Terminating the while loop
Today's values are
\[C_e = 1.0, C_r = 20.0, r_{max} = .5, litmax = 1000\]
Floating point roundoff is
\[u_r = 0.5 * eps(TR)\]
We can terminate on a small residual
\[\| r \| < C_r u_r \| b \|\]
or a small relative normwise backward error
\[\| r \| < C_e u_r (\| b \| + \| A \| \| x \|)\]
Termination on small residual is the default because computing $\| A \|$ is $N^2$ work and is more expensive that a few IR iterations. I am using $\| A \|_1$ because that takes less time (data locality) than $\| A \|_\infty$ but it is still a pain. I also compute $\| A \|_1$ in TF
if TF = Float32
or TF = Float64
. Otherwise I use TW
. LAPACK does not support half precision so that's out.

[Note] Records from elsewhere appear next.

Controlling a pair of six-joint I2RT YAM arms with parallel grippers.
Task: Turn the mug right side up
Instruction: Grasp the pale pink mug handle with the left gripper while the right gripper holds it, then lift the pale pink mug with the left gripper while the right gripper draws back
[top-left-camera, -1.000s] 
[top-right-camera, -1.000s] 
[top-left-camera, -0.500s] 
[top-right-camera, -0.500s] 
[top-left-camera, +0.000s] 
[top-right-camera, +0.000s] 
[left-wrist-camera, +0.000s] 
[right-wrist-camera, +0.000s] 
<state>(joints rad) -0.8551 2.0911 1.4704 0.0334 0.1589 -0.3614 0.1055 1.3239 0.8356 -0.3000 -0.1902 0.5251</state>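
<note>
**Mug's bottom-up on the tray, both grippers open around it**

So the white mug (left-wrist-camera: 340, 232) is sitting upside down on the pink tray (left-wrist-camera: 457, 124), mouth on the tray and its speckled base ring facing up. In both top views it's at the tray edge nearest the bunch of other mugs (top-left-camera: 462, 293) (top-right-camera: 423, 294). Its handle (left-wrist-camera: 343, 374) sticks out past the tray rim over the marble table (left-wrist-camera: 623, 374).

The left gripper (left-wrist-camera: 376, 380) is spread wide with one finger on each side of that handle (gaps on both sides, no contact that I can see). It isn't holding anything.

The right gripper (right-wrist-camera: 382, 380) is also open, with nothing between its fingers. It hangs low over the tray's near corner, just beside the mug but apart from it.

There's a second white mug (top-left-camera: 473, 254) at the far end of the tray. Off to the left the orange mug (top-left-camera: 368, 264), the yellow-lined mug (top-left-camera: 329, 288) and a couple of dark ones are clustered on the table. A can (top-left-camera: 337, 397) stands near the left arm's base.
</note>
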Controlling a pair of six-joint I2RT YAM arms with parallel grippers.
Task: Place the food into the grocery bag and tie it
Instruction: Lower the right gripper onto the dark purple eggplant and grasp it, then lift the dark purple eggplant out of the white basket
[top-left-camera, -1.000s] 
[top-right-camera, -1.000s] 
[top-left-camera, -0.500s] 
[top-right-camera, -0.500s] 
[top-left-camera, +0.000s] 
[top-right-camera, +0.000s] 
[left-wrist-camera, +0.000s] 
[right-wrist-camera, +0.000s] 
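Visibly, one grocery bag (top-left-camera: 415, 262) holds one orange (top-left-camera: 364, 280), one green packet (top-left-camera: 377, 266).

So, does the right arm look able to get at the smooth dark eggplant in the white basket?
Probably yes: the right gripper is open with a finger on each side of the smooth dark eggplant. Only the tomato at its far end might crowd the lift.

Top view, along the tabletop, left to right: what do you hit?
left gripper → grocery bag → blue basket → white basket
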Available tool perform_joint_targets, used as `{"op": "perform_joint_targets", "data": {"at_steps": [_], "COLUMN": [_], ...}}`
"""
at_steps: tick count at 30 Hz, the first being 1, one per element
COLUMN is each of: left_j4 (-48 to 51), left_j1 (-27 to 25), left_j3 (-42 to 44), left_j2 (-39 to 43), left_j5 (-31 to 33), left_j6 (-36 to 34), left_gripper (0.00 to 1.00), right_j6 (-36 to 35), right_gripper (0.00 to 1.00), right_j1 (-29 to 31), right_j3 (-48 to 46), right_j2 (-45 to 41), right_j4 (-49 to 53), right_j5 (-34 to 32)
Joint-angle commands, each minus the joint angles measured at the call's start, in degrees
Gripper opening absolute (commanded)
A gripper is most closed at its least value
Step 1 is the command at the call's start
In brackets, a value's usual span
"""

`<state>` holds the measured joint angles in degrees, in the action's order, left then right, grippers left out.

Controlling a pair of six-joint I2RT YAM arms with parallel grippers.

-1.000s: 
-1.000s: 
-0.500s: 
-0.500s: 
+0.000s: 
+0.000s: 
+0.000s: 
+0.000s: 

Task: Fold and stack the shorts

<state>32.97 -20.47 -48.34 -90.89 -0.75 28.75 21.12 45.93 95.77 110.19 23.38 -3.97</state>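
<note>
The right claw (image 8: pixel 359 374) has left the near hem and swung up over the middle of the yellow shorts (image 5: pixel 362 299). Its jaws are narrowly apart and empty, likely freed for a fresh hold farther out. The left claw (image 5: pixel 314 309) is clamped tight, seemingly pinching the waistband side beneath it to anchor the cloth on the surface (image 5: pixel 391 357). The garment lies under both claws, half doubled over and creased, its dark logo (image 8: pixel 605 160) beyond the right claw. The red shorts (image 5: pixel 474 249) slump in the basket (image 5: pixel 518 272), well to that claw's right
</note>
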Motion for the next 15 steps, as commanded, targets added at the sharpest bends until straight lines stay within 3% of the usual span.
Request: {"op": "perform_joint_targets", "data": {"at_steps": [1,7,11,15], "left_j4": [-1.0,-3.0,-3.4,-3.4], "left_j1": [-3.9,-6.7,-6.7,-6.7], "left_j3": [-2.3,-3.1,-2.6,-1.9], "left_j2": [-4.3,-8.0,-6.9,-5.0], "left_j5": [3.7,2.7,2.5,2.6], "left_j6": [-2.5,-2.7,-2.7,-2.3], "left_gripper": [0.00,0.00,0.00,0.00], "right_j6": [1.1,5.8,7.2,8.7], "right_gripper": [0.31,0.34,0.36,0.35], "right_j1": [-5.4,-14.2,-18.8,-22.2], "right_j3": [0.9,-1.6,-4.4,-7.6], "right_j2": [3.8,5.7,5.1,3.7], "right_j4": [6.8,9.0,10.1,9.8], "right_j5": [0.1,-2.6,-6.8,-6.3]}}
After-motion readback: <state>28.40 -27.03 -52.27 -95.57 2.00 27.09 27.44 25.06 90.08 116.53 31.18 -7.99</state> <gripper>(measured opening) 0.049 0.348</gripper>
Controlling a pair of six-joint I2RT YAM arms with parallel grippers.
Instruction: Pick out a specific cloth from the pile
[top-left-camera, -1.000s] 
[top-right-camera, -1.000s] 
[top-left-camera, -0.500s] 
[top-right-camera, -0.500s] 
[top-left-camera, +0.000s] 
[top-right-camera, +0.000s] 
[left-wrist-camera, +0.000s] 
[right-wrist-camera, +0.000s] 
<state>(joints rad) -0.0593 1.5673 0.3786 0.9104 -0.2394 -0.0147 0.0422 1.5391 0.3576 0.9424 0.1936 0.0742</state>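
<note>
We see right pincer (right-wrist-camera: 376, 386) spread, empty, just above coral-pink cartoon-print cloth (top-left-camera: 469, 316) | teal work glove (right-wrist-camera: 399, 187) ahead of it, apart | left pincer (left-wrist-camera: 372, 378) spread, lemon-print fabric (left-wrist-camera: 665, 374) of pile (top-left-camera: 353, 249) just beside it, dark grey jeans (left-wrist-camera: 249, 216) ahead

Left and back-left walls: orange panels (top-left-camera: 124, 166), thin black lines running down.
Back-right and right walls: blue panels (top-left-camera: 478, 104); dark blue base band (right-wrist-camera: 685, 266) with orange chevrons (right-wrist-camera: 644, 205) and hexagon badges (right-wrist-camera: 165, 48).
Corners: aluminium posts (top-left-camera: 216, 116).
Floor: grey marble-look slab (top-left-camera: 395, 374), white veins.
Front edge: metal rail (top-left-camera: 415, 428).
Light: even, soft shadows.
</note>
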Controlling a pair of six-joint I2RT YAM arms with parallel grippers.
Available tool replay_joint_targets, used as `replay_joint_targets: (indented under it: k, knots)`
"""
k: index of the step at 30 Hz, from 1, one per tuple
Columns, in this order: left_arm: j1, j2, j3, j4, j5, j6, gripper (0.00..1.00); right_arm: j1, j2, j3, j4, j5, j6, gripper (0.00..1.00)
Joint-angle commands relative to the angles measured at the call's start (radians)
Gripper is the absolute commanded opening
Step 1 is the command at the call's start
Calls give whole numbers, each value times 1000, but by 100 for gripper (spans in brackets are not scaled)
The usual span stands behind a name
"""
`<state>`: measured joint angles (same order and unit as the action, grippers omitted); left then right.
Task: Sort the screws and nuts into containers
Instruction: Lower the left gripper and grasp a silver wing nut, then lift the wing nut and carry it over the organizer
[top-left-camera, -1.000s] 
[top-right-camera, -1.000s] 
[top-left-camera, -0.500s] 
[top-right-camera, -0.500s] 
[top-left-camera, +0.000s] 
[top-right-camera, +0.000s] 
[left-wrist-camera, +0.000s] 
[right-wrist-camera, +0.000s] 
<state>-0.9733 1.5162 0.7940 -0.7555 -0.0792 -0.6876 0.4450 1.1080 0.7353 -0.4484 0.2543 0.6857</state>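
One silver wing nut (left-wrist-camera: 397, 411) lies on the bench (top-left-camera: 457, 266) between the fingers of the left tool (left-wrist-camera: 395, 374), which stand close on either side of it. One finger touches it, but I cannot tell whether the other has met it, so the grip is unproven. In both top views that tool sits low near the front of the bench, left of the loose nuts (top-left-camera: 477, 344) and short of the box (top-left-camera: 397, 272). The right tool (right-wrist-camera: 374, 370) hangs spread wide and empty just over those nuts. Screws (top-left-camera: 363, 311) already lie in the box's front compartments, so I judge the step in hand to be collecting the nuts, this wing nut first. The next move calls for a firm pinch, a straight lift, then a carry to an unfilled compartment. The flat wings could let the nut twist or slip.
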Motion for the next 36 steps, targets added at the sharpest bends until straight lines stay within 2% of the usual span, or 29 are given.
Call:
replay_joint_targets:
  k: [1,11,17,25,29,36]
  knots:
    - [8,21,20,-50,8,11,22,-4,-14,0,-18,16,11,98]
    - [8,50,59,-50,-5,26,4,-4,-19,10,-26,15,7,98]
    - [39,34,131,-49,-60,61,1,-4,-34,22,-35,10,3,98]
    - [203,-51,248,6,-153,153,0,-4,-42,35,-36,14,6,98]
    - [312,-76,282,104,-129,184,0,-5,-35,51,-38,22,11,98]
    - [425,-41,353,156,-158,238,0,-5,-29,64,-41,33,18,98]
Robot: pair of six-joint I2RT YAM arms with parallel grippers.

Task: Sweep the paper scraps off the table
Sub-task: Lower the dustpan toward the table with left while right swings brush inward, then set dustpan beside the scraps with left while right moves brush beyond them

The reason $C_r > C_e$ is that putting $\| A \|$ in the termination criterion is very useful and making $C_r$ large helps compensate for that.
The problem with these criteria is that IR can stagnate, especially for ill-conditioned problems, before the termination criterion is attained. We detect stagnation by looking for a unacceptable decrease (or increase) in the residual norm. So we will also terminate the iteration if
\[\| r_{new} \| \ge r_{max} \| r_{old} \|\]
even if the small residual condition is not satisfied. You can also limit the number of IR iterations to manage stagnation. Higham [higham97]@cite recomments a limit of litmax = 5
. Our default is `$litmax = 1000$, which is essentially infinite in this context.
I am still playing with the termination criteria and the iteration counts and timings could grow or shrink as I do that.
You can use the update_parms command to change $C_r$, $C_e$ and $r_{max}$ if you must. I do not advise that. Anyhow, here are the docstrings.
update_parms(t::TERM = term_parms; Cr = 20.0, Ce = 1.0,
Rmax = 0.5, litmax=1000
)
C. T. Kelley, 2025
Update the termination parameters in MultiPrecisionArrays.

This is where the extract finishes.